THE PROBLEM -> Among the lines of the records below, count those with the word "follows". Reply with that number alone.

TASK INPUT ->

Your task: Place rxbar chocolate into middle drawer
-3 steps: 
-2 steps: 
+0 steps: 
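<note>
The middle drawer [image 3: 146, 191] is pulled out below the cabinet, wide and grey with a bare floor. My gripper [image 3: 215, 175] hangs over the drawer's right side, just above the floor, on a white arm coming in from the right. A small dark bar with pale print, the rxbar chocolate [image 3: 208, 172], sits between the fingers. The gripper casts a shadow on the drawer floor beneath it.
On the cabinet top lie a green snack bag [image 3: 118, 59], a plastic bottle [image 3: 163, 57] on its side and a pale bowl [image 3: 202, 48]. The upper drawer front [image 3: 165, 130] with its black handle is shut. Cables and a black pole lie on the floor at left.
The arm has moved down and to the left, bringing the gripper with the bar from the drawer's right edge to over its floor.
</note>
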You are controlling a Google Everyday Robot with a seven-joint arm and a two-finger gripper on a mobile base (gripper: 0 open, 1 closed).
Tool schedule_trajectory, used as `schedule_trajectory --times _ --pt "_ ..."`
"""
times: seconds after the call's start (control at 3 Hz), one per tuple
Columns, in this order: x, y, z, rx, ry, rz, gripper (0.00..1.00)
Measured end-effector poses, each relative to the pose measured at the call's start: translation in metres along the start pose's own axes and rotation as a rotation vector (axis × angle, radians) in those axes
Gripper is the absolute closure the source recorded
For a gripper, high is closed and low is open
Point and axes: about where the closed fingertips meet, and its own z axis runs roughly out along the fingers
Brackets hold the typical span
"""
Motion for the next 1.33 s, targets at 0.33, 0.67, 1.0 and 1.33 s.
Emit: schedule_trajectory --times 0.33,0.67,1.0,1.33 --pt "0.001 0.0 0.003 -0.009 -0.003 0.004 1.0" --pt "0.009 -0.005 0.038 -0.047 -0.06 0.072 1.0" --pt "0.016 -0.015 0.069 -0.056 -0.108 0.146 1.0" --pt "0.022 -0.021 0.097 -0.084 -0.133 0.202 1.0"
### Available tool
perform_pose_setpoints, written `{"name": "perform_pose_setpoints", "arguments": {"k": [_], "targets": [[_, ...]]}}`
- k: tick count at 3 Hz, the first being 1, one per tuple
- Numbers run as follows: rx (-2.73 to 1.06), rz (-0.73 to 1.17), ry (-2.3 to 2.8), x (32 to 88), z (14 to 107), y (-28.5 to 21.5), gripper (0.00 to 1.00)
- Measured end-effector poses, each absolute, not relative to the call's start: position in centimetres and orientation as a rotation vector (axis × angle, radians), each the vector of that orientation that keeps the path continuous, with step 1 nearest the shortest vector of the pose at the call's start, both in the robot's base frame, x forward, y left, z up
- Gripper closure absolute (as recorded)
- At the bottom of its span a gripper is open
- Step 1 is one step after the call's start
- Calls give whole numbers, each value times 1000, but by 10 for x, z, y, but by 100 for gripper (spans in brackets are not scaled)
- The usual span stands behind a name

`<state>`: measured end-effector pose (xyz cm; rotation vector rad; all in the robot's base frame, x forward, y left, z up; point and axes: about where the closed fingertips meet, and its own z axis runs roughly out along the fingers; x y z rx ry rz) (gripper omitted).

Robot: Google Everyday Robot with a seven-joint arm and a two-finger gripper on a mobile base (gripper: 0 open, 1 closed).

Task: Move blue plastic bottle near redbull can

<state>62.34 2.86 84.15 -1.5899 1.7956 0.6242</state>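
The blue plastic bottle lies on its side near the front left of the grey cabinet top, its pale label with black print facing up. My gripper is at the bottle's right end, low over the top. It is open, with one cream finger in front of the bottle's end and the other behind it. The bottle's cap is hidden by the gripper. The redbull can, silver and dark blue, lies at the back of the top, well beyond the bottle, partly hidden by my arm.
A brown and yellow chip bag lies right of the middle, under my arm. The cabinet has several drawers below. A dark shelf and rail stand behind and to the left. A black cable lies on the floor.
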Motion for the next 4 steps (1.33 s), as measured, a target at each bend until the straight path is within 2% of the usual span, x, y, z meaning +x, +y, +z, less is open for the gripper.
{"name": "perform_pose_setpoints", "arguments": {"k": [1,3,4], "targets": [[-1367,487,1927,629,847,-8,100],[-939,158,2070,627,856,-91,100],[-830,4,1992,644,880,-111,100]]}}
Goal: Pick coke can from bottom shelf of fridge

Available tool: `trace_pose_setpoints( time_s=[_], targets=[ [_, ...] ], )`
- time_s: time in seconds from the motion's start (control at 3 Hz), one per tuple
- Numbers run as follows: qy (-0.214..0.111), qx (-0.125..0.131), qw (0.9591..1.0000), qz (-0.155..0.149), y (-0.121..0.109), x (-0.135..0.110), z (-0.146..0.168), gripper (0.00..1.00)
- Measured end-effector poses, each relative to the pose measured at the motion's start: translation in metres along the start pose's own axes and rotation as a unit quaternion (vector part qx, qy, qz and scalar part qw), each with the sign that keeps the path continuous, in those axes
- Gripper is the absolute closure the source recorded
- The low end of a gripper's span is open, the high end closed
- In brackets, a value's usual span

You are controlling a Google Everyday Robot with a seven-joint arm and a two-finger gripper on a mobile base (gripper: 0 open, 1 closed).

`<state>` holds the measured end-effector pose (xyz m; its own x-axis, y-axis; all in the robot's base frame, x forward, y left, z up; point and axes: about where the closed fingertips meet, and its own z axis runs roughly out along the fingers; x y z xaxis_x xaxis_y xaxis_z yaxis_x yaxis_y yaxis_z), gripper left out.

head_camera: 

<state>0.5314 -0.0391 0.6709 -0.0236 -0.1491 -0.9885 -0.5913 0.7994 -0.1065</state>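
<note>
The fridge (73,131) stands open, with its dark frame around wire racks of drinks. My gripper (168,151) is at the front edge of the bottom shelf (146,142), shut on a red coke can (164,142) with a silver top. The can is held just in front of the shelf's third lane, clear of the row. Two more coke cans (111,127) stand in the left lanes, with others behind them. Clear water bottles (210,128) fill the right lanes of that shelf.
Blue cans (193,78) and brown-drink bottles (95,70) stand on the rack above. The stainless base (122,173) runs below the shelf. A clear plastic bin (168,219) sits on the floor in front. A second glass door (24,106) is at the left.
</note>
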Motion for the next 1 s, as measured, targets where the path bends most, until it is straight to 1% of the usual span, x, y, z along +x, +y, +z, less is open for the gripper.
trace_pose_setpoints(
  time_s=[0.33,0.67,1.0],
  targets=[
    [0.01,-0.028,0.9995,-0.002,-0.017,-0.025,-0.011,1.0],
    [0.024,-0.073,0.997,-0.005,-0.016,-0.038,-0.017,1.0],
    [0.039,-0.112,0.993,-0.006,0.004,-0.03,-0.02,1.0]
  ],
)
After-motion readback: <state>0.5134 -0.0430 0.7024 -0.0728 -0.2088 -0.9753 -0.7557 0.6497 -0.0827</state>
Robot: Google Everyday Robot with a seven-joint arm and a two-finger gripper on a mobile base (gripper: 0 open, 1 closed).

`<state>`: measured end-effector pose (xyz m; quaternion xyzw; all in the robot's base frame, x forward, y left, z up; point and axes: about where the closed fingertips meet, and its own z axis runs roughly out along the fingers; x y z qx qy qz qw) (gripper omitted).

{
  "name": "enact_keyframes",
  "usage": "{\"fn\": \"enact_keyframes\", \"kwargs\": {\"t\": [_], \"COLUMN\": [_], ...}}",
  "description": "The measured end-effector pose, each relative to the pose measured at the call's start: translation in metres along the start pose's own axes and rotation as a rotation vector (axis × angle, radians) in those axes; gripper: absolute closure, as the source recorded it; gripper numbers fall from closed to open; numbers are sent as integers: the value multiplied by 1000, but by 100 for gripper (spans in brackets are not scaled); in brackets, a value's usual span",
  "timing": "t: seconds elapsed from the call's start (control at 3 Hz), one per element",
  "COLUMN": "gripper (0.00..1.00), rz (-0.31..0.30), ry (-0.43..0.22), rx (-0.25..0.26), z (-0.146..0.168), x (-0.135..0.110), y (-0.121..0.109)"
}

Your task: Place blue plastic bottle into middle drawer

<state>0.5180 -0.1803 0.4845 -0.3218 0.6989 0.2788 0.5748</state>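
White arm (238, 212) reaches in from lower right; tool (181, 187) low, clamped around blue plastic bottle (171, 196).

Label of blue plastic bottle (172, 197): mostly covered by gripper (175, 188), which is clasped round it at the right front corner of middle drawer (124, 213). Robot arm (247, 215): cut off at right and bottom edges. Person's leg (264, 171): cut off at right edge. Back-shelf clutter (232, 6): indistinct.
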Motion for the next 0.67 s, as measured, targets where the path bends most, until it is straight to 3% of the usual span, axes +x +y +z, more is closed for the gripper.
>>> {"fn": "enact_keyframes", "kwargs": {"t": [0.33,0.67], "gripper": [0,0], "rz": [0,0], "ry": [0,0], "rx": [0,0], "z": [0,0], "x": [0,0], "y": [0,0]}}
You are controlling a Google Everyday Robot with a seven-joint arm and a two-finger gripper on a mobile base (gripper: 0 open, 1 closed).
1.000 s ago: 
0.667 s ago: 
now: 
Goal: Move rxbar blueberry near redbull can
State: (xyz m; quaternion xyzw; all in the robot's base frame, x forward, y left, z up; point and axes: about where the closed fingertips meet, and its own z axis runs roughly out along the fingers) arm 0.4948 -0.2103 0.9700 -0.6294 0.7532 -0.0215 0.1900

ANSWER SECTION -> 2